So I spent the afternoon in a hyperbaric chamber at Capital Health System in NJ. If you had asked me two months ago, “Cara, do you think that, in two months, you’ll be diagnosed with breast cancer, have a double mastectomy, and spend two hours in a hyperbaric chamber breathing pure oxygen?” I’d have said, “Hell no.”
I guess stranger things have happened.
Basically, my plastic surgeon is not happy with how the skin on my left breast is healing. I have a very large area under my nipple down to my incision (which is at the bottom fold of my breast) that has turned a waxy white, kind of like a third degree burn. She described it as full-thickness skin loss, and in layman’s terms I think that means that the surgeon just removed so much breast tissue that my remaining skin is too thin to reconnect to a blood supply, so it is dying off.
I saw the plastic surgeon on Monday and she said she was still not happy and would like to schedule a revision surgery. I cried like a baby. I just felt like things were coming crashing down around me again. My surgery went so well otherwise and I was so disappointed that my skin didn’t get the memo that I was supposed to heal with no complications! I was also terribly frustrated to have this setback when I had already moved on to my next step in this whole breast cancer journey, embryo retrieval. Everyone says to take things one step at a time, and I thought the surgery step was over, so to have this setback made me really upset.
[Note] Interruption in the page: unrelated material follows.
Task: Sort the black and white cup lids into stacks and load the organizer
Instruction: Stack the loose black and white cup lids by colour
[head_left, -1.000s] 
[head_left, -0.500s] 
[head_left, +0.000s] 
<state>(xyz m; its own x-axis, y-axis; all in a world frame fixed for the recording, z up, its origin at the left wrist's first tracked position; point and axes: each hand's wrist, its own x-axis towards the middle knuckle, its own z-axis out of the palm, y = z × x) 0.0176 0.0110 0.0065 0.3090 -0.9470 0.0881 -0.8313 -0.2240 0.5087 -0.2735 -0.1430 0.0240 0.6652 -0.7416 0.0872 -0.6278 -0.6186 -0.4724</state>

When I was done crying, though, I put things into perspective and realized it isn’t so terrible. I am cancer free. All negative nodes. My right breast looks great. I can handle some skin removal and perhaps having a lopsided chest for a while because my surgeon will have to take down my left side expander to let the skin heal. I can also probably do the retrieval at the same time. Deep breaths.
Back to the hyperbaric chamber – my wonderful father who will do absolutely anything for me suggested it and fast-tracked me to the wound care department at the hospital he works at so I could see the vascular surgeon about whether hyperbaric therapy would help my skin heal. The surgeon said he thought it would be beneficial, so now I’m making like Jacko and taking a daily ride on the hyperbaric highway.
Anyone else know people who have had this therapy after surgery? I read about it on one message board but I’d love to hear from others. Or just others who had to lose skin after mastectomy. It’s apparently pretty common and it is pretty traumatizing especially on top of everything else a breast cancer patient goes through.